- **Task to complete**:
A single number is required: how many lines of the listing below include the word "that".
• • • • •
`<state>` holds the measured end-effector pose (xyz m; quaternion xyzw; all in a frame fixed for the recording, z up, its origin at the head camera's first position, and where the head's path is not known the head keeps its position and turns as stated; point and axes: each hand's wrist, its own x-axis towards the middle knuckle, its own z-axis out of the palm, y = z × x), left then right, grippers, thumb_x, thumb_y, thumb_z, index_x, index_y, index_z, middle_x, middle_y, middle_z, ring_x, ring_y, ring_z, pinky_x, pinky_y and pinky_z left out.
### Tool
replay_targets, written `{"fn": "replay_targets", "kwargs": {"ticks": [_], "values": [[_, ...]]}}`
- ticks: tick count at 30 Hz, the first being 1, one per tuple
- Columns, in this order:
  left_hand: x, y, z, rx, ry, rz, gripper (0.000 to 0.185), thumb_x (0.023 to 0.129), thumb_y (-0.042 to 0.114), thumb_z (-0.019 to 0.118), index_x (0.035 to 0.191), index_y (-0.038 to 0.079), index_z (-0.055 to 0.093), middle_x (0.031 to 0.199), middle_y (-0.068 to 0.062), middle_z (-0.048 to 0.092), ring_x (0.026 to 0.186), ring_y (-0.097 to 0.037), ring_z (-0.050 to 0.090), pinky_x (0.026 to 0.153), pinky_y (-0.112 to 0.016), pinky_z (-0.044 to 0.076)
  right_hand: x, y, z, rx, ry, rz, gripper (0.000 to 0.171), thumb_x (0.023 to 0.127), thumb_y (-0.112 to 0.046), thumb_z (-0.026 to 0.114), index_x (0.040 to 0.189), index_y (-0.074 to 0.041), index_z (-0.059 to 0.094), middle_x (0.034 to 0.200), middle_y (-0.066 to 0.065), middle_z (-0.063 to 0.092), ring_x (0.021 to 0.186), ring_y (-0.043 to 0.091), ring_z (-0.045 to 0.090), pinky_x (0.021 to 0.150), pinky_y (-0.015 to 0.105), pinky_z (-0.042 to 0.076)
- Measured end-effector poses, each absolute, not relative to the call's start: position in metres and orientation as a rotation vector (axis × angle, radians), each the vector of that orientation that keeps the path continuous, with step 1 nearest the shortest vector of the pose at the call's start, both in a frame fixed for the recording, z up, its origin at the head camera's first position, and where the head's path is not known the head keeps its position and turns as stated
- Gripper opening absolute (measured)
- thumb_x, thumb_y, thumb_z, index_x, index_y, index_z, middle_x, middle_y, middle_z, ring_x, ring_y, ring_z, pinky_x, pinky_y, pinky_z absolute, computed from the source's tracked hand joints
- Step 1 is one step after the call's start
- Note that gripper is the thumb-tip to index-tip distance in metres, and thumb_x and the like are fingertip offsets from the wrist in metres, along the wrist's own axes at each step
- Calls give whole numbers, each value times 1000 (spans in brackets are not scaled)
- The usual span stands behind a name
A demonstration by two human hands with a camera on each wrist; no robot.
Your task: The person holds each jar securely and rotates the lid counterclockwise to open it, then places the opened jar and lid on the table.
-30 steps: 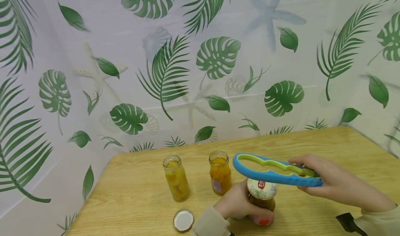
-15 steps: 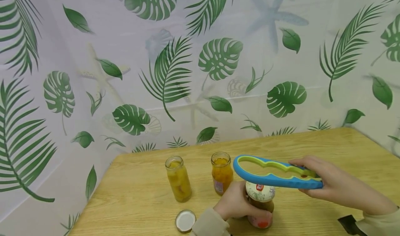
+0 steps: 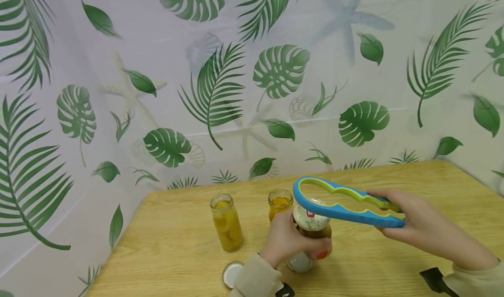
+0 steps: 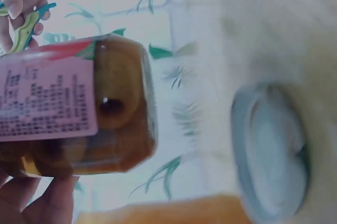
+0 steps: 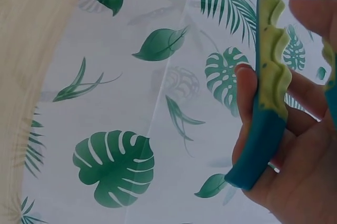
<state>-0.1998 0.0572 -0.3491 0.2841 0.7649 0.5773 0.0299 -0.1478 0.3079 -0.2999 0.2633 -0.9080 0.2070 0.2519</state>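
My left hand (image 3: 284, 240) grips a glass jar (image 3: 320, 234) of brown preserved fruit, its patterned whitish lid (image 3: 306, 220) still on. The jar is tilted, held above the table. In the left wrist view the jar (image 4: 124, 108) shows a pink printed label and round fruit inside. A blue and green jar opener (image 3: 350, 218) is held by its handles in my right hand (image 3: 413, 227). Its looped end overlaps the jar's lid in the head view. In the right wrist view, fingers wrap round one wavy-edged handle (image 5: 274, 92) of the opener.
An uncovered jar of yellow fruit (image 3: 228, 229) stands on the wooden table (image 3: 177, 235). Behind my left hand is an uncovered jar with orange contents (image 3: 280, 204), partly hidden. One loose lid (image 3: 231, 274) lies by my left sleeve, another (image 3: 300, 263) below the held jar. A leaf-patterned sheet hangs behind.
My left hand has lifted the brown fruit jar up and slightly left, uncovering a loose lid beneath and covering more of the orange jar. The opener's looped end has risen a little.
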Motion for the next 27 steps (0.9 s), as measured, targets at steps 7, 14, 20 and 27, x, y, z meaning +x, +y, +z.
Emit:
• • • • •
- **Result for this task**:
2